-- Problem --
Write out all of the lines below, exactly and completely.

-- Collected data --
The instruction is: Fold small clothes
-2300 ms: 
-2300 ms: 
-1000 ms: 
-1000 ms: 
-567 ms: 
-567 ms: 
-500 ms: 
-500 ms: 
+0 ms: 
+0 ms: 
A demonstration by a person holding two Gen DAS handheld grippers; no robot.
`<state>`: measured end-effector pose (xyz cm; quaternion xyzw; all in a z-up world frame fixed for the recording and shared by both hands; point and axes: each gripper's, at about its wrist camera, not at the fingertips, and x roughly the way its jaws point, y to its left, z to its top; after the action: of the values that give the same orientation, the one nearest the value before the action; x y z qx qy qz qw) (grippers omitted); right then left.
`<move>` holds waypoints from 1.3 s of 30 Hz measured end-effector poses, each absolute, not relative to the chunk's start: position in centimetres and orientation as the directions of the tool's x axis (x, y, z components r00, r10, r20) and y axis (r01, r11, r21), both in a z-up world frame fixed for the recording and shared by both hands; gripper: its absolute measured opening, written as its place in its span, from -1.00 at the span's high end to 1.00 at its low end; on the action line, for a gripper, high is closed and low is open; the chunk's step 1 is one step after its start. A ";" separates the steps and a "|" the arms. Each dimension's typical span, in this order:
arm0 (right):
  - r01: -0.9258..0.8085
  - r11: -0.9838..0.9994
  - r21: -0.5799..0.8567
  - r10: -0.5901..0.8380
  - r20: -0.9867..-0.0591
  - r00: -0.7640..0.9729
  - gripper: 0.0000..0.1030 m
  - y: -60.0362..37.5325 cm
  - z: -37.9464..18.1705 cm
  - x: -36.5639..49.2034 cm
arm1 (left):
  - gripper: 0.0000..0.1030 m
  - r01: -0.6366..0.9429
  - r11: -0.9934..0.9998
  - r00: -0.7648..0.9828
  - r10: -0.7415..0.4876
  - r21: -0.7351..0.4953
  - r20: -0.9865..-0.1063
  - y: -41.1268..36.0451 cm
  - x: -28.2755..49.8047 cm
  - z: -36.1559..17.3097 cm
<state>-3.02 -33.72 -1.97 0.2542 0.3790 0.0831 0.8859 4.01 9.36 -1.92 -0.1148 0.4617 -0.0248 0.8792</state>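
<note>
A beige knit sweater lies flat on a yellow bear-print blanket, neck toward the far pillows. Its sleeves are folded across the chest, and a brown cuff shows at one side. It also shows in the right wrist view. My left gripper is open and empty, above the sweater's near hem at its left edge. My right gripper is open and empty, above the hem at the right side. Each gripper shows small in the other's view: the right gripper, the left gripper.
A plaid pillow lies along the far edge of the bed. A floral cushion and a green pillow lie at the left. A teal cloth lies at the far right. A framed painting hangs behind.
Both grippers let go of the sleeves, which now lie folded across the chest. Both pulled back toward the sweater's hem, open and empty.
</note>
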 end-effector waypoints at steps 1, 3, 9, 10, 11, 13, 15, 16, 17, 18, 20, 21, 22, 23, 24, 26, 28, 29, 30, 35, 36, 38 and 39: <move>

-- Answer for the task --
The instruction is: Fold small clothes
-2300 ms: 
-2300 ms: 
-1000 ms: 
-1000 ms: 
-567 ms: 
-567 ms: 
-500 ms: 
-500 ms: 
+0 ms: 
+0 ms: 
A demonstration by a person holding two Gen DAS handheld grippers; no robot.
`<state>`: measured end-effector pose (xyz cm; quaternion xyzw; all in a z-up world frame fixed for the recording and shared by both hands; point and axes: each gripper's, at about its wrist camera, not at the fingertips, and x roughly the way its jaws point, y to its left, z to its top; after the action: of the values that give the same orientation, the one nearest the value before the action; x y z qx qy qz qw) (grippers omitted); right then left.
`<move>` holds waypoints from 1.3 s of 30 Hz measured end-effector poses, each absolute, not relative to the chunk's start: position in centimetres and orientation as the directions of the tool's x axis (x, y, z components r00, r10, r20) and y axis (r01, r11, r21), both in a z-up world frame fixed for the recording and shared by both hands; gripper: its absolute measured opening, written as its place in its span, from -1.00 at the span's high end to 1.00 at its low end; on the action line, for a gripper, high is closed and low is open; the chunk's step 1 is one step after its start. A ";" separates the steps and a "|" the arms. Each dimension's typical span, in this order:
arm0 (right):
  - r01: -0.9258..0.8085
  - r11: -0.9838..0.9994
  - r21: -0.5799..0.8567
  - r10: -0.5901..0.8380
  - r20: -0.9867..-0.0591
  - r00: -0.7640..0.9729
  - gripper: 0.0000..0.1030 m
  - y: -60.0362..37.5325 cm
  - z: -37.9464..18.1705 cm
  - x: -36.5639..49.2034 cm
arm1 (left):
  - gripper: 0.0000..0.1030 m
  - r01: -0.6366..0.9429
  - r11: -0.9934..0.9998
  - r00: -0.7648..0.9828
  - r10: -0.7415..0.4876
  - r21: -0.7351..0.4953
  - r20: -0.9865..-0.1063
  - y: -41.1268..36.0451 cm
  - x: -28.2755..49.8047 cm
  - z: -36.1559..17.3097 cm
<state>-3.02 -33.72 -1.97 0.2542 0.3790 0.0831 0.8859 4.01 9.36 -1.92 -0.1148 0.4617 -0.0248 0.8792</state>
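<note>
A beige knit sweater lies flat on a yellow bear-print blanket, neck toward the far pillows. Its sleeves are folded across the chest, and a brown cuff shows at one side. It also shows in the right wrist view. My left gripper is open and empty, above the sweater's near hem at its left edge. My right gripper is open and empty, above the hem at the right side. Each gripper shows small in the other's view: the right gripper, the left gripper.
A plaid pillow lies along the far edge of the bed. A floral cushion and a green pillow lie at the left. A teal cloth lies at the far right. A framed painting hangs behind.
Both grippers let go of the sleeves, which now lie folded across the chest. Both pulled back toward the sweater's hem, open and empty.
</note>
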 end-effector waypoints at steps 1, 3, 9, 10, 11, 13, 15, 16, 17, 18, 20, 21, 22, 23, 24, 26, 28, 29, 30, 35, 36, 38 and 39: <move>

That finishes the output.